Pour être à la hauteur ce que certains jeunes nous demandent, hurlent dans notre bureau de psychanalystes, comme de praticiens de lieux d’accueil, sans le savoir, évidemment, cette réflexion me semblait nécessaire.
REFERENCES
Freud, Le mot d’esprit , 1905, Gallimard, Paris, 1978
Cinq psychanalyses , 1911, PUF, Paris,1972
Métapsychologie , 1915, Gallimard, Paris,1974
Résultats, Idées, problèmes , 1937, PUF, Paris, 1985,
Lacan, 1966, Les écrits, Seuil, Paris.
Le psychanalyste de l’Ecole, 1968, Scilicet, n°1, 14-30
Conelly, 2001, L’oiseau des tenèbres, 2001, Seuil, Paris
Nazir Hamad, 2000, et Adam devint homme, EFEdition, Paris
1 Le revue Scilicet « tu peux savoir ce qu’en pense l’Ecole Freudienne de Paris, commence avec cet article.

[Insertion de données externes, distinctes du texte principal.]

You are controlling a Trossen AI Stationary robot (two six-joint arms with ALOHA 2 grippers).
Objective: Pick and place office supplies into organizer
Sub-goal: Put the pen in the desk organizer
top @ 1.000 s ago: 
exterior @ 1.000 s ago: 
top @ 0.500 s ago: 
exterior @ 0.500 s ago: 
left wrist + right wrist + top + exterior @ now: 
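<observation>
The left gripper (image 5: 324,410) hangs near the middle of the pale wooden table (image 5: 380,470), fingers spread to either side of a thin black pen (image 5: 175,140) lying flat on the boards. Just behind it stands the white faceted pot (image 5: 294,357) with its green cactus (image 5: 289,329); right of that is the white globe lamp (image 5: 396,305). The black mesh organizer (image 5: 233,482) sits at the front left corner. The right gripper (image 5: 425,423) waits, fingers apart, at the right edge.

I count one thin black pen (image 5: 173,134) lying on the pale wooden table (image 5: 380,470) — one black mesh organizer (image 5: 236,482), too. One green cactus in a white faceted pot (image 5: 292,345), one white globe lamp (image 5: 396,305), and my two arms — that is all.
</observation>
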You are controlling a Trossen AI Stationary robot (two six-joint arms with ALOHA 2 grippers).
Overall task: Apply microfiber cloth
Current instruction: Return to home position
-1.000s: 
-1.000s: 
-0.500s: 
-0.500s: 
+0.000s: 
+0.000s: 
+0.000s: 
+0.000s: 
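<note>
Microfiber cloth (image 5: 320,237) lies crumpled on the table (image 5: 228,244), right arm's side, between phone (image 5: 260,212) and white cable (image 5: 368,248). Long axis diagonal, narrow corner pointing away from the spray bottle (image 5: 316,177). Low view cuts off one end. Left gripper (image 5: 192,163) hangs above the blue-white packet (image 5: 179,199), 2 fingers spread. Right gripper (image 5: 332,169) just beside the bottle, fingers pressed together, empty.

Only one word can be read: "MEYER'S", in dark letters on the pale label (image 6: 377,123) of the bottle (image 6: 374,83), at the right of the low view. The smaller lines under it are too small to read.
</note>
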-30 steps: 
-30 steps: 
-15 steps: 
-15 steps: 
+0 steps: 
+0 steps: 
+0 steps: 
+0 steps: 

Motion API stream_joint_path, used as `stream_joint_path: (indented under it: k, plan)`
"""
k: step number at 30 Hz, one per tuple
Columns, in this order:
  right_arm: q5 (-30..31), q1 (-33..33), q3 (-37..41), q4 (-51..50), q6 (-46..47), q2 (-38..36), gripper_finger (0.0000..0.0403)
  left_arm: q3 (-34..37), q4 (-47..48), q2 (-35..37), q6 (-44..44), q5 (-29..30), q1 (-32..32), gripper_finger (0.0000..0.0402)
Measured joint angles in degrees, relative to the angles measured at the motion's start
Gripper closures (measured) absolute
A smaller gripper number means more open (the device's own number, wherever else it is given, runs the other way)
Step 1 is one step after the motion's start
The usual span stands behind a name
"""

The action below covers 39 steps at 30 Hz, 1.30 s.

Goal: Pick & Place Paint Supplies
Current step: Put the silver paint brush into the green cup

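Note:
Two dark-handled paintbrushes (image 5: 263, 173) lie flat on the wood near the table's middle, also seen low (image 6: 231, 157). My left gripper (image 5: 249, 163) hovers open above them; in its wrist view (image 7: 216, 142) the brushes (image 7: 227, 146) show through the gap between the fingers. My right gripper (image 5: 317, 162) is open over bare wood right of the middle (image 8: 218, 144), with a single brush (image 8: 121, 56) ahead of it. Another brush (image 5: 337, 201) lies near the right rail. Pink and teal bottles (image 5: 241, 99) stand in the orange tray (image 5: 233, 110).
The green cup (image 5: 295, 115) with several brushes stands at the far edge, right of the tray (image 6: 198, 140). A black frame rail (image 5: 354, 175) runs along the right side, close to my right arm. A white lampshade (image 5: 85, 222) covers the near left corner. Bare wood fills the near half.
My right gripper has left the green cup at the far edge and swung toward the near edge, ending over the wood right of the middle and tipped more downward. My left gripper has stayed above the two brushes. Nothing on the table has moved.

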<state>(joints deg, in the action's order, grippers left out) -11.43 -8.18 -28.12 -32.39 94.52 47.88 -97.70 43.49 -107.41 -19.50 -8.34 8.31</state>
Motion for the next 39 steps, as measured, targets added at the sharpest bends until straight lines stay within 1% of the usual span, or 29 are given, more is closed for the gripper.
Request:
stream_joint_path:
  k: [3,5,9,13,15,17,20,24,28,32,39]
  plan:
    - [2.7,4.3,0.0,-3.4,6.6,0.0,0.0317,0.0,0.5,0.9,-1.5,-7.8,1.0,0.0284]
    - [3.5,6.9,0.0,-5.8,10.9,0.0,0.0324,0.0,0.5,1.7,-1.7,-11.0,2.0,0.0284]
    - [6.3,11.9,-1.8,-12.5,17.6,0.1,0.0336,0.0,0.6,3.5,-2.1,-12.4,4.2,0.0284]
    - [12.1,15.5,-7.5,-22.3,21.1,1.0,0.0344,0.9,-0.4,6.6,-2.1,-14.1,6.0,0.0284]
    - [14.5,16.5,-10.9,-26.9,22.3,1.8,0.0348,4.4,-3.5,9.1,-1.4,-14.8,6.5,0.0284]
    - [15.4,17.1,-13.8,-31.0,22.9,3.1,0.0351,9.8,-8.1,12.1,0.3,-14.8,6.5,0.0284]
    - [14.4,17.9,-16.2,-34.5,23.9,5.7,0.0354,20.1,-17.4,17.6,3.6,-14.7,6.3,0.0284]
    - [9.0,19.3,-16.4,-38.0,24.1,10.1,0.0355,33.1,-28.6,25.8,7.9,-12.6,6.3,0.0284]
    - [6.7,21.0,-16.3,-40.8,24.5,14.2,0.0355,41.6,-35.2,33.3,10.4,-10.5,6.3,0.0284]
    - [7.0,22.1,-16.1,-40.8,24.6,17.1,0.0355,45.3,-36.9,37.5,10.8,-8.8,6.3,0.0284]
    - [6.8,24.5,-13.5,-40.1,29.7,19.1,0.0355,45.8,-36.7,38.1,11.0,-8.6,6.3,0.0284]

2 Le livre est publié aussi en format de poche.
3 Le texte d’Anouilh, « Antigone », contrairement à ce qu’en dit Lacan, me semble tout à fait actuel. Anouilh déplace le drame sur le sacrifice de Créon qui soutient cette politique « sâle, injuste peut-être » mais nécessaire à la paix, portée au rang de valeur suprême. Antigone est une guerrière de l’honneur, et affirmons que les guerres de l’honneur sont des conneries.
4 Nazir Hamad :…et Adam devint homme, EFEdition, mai 2001.
5 Encore un effet de la mondialisation, le livre est publié en même temps à New York et à Paris.
6 Le terme est de Lacan, dans le séminaire sur la relation d’objet, séance du 12 sept 1956, mais je ne l’ai pas retrouvé dans la transcription qu’en a faite J.A. Miller.